Quando tornò, trotterellando, Ed stringeva un pacchetto fai-da-te di carta marrone, tipo quella del macellaio, che penzolava dai bordi e i cui scarsi risultati stessi trasudavano la purezza di cuore delle sue nobili, stimabili, tenerissime intenzioni. Oswald notò che, appiccicato con un bollino adesivo di pasticceria allo spago peloso che lo imbrigliava, stava una striscia di carta lunga come lo scontrino della spesa mensile di una famiglia di dieci persone.
«È il biglietto» illustrò Edward, estatico, chiarendo i dubbi dichiarati dalla direzione del suo sguardo. «Devi leggere prima quello.»
Con la condiscendenza di un adulto paziente di fronte al suo figlioletto, Oswald si apprestò alla lettura. Solo dopo alcuni istanti si accorse che qualcosa non andava. Poteva essere anche esausto, e ci stava, ma così esausto da aver dimenticato come si legge? Esaminò di nuovo i caratteri. Non era l'alfabeto, quello. Almeno, non l'alfabeto che conosceva lui. Una serie di puntini grandi e piccoli disegnati in circolo, serie di numeri e virgole. Oswald questa volta non ebbe nemmeno il coraggio di implorare il suo aiuto per essere cavato d'impaccio. Vivere con Edward Nygma era un continuo barcamenarsi tra una singolare fantasia e un genio acerbo, non sempre coerente, non raramente frivolo.
Lui si affrettò a spiegare, senza perdersi d'animo, indicando con l'indice ossuto. «La configurazione elettronica dell'osmio, quella del tungsteno, dell'alluminio... la struttura molecolare della vitamina d... Cobalto, due volte boro, struttura della L-gliceraldeide... Questo è bello, il valore del numero di Eulero! come se fosse così facile... La configurazione elettronica del polonio e la struttura della timina, la base azotata, hai presente... Ecco.»

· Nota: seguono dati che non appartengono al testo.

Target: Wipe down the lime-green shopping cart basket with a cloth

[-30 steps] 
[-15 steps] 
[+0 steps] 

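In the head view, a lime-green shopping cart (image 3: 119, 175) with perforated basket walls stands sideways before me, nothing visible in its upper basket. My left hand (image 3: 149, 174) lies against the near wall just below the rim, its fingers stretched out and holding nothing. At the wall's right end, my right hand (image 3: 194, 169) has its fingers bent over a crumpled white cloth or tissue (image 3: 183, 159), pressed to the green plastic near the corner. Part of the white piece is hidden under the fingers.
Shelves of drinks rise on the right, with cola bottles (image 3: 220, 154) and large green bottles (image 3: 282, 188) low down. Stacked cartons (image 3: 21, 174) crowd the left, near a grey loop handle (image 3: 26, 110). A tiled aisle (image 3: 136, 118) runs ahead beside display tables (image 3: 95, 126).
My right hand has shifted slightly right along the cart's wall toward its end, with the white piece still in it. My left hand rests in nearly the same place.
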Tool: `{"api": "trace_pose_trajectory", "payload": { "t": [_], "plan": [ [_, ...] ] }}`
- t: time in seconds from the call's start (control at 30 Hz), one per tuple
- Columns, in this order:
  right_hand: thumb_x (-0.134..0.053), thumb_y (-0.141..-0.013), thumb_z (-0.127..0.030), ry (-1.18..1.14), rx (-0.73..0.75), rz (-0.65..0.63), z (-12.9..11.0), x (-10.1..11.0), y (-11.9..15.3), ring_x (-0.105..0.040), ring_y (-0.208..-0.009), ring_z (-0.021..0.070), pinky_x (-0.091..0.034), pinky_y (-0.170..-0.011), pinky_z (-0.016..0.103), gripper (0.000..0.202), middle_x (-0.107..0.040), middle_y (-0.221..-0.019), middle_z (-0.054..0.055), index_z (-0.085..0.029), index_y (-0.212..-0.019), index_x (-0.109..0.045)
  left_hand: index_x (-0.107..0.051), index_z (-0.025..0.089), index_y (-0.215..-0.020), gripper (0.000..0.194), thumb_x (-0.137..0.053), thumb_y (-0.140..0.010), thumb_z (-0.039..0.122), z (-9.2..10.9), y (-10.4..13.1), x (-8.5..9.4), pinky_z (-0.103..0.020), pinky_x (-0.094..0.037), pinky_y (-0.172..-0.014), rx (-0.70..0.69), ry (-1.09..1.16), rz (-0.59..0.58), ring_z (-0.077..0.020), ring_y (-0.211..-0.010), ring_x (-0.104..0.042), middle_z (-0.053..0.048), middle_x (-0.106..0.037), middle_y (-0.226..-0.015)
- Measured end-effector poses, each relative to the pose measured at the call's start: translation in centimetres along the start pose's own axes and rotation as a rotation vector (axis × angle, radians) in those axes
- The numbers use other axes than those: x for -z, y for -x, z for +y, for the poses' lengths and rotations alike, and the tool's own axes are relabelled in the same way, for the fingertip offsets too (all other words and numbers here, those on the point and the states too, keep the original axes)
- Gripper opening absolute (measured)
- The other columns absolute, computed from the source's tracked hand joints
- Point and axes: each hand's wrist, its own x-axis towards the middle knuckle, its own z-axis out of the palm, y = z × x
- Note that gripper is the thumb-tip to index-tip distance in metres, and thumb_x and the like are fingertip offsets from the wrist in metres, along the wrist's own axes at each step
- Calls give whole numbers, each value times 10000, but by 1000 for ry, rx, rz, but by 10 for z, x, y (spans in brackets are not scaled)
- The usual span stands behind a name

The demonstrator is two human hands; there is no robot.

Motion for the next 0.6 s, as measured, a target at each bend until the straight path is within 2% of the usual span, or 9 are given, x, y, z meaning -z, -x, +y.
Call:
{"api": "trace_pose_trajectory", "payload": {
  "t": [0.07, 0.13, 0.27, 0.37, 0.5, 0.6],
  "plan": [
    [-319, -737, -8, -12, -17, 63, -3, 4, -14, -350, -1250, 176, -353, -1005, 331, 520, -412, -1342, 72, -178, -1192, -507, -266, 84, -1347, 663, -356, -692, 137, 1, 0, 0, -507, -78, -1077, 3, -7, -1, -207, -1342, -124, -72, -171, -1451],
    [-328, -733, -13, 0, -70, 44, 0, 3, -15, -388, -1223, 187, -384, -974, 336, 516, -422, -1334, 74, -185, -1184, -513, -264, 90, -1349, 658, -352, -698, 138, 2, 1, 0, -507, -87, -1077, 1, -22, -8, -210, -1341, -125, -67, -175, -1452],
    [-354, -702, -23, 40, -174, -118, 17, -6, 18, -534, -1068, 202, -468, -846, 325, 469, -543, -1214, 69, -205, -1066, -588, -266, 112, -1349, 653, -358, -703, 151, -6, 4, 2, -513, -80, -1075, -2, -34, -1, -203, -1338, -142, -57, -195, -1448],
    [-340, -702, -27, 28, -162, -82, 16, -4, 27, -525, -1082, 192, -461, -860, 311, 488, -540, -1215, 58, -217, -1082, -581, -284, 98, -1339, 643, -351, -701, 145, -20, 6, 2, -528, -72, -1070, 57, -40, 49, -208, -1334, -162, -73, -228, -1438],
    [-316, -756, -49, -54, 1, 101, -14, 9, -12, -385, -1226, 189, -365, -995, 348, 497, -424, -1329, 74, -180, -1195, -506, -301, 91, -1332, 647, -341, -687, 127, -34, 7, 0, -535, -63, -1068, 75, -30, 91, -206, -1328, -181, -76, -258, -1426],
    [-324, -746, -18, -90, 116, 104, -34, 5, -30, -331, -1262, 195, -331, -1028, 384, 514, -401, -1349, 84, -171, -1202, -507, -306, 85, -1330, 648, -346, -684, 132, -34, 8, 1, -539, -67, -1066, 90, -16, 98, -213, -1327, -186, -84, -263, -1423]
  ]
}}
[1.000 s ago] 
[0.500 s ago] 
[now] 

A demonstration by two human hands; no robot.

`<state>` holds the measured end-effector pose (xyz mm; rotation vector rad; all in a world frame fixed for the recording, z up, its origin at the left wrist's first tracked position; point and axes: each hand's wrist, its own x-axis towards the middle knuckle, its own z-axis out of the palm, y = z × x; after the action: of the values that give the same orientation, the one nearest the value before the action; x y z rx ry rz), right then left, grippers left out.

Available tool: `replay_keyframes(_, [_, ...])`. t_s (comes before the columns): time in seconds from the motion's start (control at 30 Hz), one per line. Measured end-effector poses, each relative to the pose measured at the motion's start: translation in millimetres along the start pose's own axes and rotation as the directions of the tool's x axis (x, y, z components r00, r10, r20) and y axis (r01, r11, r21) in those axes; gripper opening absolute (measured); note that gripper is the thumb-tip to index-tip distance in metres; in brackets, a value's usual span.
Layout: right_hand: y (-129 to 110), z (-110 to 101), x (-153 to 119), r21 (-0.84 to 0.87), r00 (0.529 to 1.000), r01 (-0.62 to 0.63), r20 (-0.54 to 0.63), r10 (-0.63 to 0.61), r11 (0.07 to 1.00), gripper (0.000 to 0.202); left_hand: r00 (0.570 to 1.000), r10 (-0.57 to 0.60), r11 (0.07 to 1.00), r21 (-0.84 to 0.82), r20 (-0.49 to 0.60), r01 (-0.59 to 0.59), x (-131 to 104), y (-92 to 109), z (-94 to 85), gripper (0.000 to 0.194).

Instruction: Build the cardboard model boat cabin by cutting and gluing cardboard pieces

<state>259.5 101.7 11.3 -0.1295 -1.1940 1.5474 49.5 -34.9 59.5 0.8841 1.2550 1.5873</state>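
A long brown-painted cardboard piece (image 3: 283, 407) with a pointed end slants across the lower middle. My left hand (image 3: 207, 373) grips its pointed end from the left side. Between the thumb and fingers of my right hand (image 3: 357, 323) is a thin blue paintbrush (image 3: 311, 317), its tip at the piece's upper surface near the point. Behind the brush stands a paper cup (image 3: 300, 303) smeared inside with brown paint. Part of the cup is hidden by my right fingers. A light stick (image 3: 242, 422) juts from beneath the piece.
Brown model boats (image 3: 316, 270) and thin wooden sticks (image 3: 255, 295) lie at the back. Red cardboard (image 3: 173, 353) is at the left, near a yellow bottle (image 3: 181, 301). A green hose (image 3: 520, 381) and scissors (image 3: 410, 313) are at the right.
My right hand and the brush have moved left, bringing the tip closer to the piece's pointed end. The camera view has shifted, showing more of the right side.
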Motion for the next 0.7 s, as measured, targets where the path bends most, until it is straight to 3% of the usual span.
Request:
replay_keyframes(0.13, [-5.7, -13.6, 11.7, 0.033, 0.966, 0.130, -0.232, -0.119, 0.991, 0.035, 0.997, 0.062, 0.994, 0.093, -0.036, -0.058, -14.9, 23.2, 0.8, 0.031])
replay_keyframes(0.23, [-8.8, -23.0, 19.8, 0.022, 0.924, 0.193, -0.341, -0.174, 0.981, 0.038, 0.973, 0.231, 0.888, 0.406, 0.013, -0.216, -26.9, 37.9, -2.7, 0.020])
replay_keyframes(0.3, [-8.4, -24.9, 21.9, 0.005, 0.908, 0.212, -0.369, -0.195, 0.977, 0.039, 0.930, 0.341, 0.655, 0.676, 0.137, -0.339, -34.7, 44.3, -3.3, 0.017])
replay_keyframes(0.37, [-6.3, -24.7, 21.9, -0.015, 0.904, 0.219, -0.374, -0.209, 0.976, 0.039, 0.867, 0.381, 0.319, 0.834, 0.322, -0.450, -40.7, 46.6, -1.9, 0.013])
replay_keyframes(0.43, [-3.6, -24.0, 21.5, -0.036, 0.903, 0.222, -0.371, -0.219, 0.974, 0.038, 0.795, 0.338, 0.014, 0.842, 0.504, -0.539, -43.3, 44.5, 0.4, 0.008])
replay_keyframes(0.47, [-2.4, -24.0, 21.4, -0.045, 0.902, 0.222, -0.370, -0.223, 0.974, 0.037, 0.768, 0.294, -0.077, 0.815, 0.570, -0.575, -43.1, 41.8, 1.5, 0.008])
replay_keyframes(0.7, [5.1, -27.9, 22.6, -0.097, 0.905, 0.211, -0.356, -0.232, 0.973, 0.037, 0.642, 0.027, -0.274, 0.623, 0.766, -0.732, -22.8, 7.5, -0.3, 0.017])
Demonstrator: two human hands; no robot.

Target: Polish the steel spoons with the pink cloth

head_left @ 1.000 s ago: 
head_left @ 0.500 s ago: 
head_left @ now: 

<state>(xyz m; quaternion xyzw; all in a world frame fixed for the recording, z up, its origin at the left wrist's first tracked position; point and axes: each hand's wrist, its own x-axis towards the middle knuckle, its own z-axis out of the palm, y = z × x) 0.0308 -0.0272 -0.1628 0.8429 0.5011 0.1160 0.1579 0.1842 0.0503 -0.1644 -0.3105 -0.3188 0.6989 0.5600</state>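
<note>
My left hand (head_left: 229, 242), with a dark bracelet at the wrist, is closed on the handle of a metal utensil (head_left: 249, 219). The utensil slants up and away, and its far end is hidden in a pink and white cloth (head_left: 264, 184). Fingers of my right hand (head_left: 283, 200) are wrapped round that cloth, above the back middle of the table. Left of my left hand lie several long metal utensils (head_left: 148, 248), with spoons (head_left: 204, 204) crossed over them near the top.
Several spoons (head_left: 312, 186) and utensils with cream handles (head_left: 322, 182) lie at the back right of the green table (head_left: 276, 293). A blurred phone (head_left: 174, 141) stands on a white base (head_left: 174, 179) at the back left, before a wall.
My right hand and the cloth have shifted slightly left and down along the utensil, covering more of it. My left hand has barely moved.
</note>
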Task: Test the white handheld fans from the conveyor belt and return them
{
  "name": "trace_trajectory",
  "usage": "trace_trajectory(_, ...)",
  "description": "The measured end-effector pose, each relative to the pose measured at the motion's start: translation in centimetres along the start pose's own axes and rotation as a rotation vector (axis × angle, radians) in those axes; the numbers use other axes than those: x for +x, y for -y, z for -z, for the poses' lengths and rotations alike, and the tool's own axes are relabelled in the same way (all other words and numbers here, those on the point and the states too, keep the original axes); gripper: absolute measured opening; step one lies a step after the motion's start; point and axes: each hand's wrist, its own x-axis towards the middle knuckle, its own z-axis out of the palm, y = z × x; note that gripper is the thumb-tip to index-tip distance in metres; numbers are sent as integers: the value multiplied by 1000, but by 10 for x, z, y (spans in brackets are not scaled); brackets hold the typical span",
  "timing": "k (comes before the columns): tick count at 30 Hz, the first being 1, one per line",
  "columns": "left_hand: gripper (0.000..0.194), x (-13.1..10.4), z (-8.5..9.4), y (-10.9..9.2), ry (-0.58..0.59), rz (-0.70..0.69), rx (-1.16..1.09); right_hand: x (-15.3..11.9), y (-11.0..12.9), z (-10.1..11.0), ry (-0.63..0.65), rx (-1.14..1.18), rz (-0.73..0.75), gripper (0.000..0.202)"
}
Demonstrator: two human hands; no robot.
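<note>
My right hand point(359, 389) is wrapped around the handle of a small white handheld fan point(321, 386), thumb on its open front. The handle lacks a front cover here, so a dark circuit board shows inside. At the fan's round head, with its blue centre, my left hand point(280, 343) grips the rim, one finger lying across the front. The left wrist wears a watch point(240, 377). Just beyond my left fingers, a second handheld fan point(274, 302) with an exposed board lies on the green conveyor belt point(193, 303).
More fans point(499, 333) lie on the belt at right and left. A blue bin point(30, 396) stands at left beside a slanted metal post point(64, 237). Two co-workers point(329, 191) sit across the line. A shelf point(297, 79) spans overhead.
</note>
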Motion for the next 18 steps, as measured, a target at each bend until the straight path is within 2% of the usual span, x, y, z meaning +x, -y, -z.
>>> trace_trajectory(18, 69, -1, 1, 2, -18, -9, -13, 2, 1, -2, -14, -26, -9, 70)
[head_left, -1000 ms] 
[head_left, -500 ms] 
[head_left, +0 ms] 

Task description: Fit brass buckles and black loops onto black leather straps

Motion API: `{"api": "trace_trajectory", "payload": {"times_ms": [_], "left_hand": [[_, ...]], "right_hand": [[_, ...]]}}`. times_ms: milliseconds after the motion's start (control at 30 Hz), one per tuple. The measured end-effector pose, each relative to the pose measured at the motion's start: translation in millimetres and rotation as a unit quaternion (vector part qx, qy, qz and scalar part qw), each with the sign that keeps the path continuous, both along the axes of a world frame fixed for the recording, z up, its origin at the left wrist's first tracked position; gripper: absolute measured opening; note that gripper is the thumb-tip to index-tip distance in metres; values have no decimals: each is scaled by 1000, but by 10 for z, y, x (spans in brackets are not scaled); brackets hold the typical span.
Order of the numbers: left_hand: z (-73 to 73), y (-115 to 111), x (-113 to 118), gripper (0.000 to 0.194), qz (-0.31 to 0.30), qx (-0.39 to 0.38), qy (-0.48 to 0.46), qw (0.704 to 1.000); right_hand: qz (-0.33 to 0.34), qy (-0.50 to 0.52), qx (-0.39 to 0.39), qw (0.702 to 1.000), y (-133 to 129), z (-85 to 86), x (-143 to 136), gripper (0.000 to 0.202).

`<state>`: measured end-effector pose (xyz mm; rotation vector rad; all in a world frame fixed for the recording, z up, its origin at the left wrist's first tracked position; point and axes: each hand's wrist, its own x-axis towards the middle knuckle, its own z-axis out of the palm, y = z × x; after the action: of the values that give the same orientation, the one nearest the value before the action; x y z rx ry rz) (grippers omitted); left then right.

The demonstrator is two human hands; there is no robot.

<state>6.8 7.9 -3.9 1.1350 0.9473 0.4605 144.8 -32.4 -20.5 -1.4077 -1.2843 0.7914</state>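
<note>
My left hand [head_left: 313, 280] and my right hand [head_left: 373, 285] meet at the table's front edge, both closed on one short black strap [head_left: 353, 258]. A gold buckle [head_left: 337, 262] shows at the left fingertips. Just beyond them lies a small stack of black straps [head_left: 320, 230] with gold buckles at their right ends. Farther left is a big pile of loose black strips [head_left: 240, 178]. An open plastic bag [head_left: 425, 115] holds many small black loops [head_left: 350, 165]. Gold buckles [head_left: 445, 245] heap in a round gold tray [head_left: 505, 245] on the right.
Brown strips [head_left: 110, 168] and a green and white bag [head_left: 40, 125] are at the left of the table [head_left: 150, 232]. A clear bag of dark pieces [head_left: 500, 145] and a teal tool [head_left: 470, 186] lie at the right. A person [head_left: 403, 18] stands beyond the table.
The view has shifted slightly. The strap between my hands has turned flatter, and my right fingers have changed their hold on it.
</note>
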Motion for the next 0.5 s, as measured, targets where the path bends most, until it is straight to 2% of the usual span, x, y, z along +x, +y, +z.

Oswald lo amava tanto, ma avrebbe ardentemente desiderato strozzarlo, in quel momento.
«Ecco cosa, più precisamente, tesoro mio?» domandò fra i denti.
Ed gli rivolse un'occhiata limpida, innocentemente ignara della malevolenza dei pensieri del fidanzato.
«Ho scritto il tuo nome. Os, W, Al, d... Co-B-B-L-e-Po-t.» Entrambi contemplarono il disegno. «Perchè di solito, sul biglietto, la gente scrive il nome del destinatario, giusto? Ma io non volevo farlo alla solita maniera, e così...» Nygma valutò criticamente il proprio operato, come se lo sconcerto di Oswald mettesse in discussione il risultato. «Mi rendo conto che di primo acchito non è proprio evidente. Soprattutto perchè quella vitamina d sembra una celletta di api. Ma quando scopri la chiave di lettura, torna tutto.»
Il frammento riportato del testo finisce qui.